About this task ::
Output the data below exactly. Leave nothing out.

Collected data ::
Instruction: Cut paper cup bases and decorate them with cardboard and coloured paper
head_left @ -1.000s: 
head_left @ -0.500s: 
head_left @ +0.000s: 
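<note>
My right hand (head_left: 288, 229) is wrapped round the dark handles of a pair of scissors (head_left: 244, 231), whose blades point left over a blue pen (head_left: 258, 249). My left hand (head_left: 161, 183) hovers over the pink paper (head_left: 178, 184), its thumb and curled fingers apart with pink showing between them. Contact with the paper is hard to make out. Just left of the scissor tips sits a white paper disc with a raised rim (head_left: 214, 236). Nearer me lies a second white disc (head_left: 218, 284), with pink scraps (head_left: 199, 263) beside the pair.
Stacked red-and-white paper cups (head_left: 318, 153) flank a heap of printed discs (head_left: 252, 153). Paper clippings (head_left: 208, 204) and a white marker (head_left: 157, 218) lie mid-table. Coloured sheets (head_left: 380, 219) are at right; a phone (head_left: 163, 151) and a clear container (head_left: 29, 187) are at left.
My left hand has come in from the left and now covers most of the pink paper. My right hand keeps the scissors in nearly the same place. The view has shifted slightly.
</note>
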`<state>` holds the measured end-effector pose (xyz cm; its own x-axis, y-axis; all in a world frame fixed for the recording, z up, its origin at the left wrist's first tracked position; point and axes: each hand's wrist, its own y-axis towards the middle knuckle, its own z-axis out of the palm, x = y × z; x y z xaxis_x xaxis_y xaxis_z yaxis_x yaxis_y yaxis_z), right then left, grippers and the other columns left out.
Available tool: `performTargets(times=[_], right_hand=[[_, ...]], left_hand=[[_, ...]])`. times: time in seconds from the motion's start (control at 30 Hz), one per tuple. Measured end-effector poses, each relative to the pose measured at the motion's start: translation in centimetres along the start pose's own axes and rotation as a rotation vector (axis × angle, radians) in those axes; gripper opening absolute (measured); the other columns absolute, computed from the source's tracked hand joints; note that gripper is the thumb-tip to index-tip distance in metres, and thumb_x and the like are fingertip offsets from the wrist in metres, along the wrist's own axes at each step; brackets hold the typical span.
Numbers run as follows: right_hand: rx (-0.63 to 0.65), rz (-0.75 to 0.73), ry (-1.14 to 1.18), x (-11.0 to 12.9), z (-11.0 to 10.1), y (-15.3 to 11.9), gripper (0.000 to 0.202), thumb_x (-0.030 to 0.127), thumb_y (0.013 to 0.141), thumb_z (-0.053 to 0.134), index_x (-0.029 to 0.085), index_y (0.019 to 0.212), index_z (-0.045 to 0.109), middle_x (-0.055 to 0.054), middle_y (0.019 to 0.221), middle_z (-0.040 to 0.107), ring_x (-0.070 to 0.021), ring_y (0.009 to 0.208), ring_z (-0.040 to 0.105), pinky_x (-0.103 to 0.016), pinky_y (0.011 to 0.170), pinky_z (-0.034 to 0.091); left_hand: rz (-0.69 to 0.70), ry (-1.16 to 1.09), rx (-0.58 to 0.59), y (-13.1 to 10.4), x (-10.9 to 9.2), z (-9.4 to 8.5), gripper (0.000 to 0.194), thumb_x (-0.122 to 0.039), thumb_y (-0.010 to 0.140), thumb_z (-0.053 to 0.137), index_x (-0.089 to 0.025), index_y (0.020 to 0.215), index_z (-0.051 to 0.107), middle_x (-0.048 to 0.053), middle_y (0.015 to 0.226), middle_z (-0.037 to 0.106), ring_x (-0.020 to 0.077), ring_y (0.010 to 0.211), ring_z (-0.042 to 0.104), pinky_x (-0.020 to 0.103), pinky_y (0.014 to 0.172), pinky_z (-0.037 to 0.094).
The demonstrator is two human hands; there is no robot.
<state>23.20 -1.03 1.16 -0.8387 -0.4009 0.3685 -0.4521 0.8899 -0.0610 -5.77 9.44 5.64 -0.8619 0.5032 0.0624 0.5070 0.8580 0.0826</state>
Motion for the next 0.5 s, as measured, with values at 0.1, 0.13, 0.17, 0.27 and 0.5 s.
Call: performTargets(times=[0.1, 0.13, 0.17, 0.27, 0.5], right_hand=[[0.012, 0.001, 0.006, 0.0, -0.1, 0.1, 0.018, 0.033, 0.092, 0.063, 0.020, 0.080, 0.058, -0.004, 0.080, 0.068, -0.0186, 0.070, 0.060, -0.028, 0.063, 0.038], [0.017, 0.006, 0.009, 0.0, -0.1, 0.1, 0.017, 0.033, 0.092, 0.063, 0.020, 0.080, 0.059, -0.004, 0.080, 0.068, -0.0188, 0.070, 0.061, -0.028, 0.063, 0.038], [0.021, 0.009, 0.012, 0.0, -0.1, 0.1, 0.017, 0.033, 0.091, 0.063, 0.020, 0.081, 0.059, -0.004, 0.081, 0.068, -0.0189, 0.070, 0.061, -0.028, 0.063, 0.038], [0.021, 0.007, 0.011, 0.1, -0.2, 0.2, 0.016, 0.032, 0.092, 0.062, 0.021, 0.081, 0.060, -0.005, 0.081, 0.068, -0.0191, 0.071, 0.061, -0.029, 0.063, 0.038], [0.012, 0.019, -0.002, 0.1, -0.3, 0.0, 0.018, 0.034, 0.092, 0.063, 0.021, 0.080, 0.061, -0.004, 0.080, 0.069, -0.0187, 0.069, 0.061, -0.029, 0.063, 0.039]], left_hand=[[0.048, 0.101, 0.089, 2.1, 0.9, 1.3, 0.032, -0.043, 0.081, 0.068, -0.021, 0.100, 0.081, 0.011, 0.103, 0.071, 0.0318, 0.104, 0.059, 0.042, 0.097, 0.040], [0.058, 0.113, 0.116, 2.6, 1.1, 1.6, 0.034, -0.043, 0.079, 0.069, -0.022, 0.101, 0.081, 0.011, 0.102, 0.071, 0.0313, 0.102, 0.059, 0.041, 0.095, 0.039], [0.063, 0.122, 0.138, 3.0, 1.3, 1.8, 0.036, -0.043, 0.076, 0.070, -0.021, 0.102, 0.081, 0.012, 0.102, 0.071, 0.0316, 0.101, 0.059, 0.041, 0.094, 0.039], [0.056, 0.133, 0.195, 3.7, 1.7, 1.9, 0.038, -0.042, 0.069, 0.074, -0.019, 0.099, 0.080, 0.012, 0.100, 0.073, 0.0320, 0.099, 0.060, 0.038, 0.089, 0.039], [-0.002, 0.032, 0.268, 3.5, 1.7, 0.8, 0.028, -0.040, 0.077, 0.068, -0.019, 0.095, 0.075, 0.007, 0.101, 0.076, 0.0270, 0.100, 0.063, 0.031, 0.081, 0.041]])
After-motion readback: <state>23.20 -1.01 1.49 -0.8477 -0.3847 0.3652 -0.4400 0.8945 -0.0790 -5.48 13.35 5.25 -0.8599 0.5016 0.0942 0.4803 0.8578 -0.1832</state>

Answer ::
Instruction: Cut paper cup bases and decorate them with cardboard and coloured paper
head_left @ -1.000s: 
head_left @ -0.500s: 
head_left @ +0.000s: 
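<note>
My right hand (head_left: 288, 229) is wrapped round the dark handles of a pair of scissors (head_left: 244, 231), whose blades point left over a blue pen (head_left: 258, 249). My left hand (head_left: 161, 183) hovers over the pink paper (head_left: 178, 184), its thumb and curled fingers apart with pink showing between them. Contact with the paper is hard to make out. Just left of the scissor tips sits a white paper disc with a raised rim (head_left: 214, 236). Nearer me lies a second white disc (head_left: 218, 284), with pink scraps (head_left: 199, 263) beside the pair.
Stacked red-and-white paper cups (head_left: 318, 153) flank a heap of printed discs (head_left: 252, 153). Paper clippings (head_left: 208, 204) and a white marker (head_left: 157, 218) lie mid-table. Coloured sheets (head_left: 380, 219) are at right; a phone (head_left: 163, 151) and a clear container (head_left: 29, 187) are at left.
My left hand has come in from the left and now covers most of the pink paper. My right hand keeps the scissors in nearly the same place. The view has shifted slightly.
</note>
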`<state>` holds the measured end-effector pose (xyz cm; its own x-axis, y-axis; all in a world frame fixed for the recording, z up, its origin at the left wrist's first tracked position; point and axes: each hand's wrist, its own y-axis towards the middle knuckle, its own z-axis out of the palm, x = y × z; x y z xaxis_x xaxis_y xaxis_z yaxis_x yaxis_y yaxis_z), right then left, grippers and the other columns left out.
Available tool: `performTargets(times=[_], right_hand=[[_, ...]], left_hand=[[_, ...]])`. times: time in seconds from the motion's start (control at 30 Hz), one per tuple. Measured end-effector poses, each relative to the pose measured at the motion's start: translation in centimetres along the start pose's own axes and rotation as a rotation vector (axis × angle, radians) in those axes; gripper opening absolute (measured); the other columns absolute, computed from the source's tracked hand joints; note that gripper is the thumb-tip to index-tip distance in metres, and thumb_x and the like are fingertip offsets from the wrist in metres, along the wrist's own axes at each step; brackets hold the typical span.
Numbers run as follows: right_hand: rx (-0.63 to 0.65), rz (-0.75 to 0.73), ry (-1.14 to 1.18), x (-11.0 to 12.9), z (-11.0 to 10.1), y (-15.3 to 11.9), gripper (0.000 to 0.202), thumb_x (-0.030 to 0.127), thumb_y (0.013 to 0.141), thumb_z (-0.053 to 0.134), index_x (-0.029 to 0.085), index_y (0.019 to 0.212), index_z (-0.045 to 0.109), middle_x (-0.055 to 0.054), middle_y (0.019 to 0.221), middle_z (-0.040 to 0.107), ring_x (-0.070 to 0.021), ring_y (0.009 to 0.208), ring_z (-0.040 to 0.105), pinky_x (-0.103 to 0.016), pinky_y (0.011 to 0.170), pinky_z (-0.034 to 0.091); left_hand: rz (-0.69 to 0.70), ry (-1.16 to 1.09), rx (-0.58 to 0.59), y (-13.1 to 10.4), x (-10.9 to 9.2), z (-9.4 to 8.5), gripper (0.000 to 0.194), thumb_x (-0.122 to 0.039), thumb_y (-0.010 to 0.140), thumb_z (-0.053 to 0.137), index_x (-0.089 to 0.025), index_y (0.020 to 0.215), index_z (-0.051 to 0.107), middle_x (-0.048 to 0.053), middle_y (0.015 to 0.226), middle_z (-0.037 to 0.106), ring_x (-0.020 to 0.077), ring_y (0.010 to 0.211), ring_z (-0.042 to 0.104), pinky_x (-0.020 to 0.103), pinky_y (0.014 to 0.172), pinky_z (-0.037 to 0.094).
The demonstrator is two human hands; there is no robot.
<state>23.20 -1.03 1.16 -0.8387 -0.4009 0.3685 -0.4521 0.8899 -0.0610 -5.77 9.44 5.64 -0.8619 0.5032 0.0624 0.5070 0.8580 0.0826</state>
Motion for the next 0.5 s, as measured, with values at 0.1, 0.13, 0.17, 0.27 and 0.5 s.
Call: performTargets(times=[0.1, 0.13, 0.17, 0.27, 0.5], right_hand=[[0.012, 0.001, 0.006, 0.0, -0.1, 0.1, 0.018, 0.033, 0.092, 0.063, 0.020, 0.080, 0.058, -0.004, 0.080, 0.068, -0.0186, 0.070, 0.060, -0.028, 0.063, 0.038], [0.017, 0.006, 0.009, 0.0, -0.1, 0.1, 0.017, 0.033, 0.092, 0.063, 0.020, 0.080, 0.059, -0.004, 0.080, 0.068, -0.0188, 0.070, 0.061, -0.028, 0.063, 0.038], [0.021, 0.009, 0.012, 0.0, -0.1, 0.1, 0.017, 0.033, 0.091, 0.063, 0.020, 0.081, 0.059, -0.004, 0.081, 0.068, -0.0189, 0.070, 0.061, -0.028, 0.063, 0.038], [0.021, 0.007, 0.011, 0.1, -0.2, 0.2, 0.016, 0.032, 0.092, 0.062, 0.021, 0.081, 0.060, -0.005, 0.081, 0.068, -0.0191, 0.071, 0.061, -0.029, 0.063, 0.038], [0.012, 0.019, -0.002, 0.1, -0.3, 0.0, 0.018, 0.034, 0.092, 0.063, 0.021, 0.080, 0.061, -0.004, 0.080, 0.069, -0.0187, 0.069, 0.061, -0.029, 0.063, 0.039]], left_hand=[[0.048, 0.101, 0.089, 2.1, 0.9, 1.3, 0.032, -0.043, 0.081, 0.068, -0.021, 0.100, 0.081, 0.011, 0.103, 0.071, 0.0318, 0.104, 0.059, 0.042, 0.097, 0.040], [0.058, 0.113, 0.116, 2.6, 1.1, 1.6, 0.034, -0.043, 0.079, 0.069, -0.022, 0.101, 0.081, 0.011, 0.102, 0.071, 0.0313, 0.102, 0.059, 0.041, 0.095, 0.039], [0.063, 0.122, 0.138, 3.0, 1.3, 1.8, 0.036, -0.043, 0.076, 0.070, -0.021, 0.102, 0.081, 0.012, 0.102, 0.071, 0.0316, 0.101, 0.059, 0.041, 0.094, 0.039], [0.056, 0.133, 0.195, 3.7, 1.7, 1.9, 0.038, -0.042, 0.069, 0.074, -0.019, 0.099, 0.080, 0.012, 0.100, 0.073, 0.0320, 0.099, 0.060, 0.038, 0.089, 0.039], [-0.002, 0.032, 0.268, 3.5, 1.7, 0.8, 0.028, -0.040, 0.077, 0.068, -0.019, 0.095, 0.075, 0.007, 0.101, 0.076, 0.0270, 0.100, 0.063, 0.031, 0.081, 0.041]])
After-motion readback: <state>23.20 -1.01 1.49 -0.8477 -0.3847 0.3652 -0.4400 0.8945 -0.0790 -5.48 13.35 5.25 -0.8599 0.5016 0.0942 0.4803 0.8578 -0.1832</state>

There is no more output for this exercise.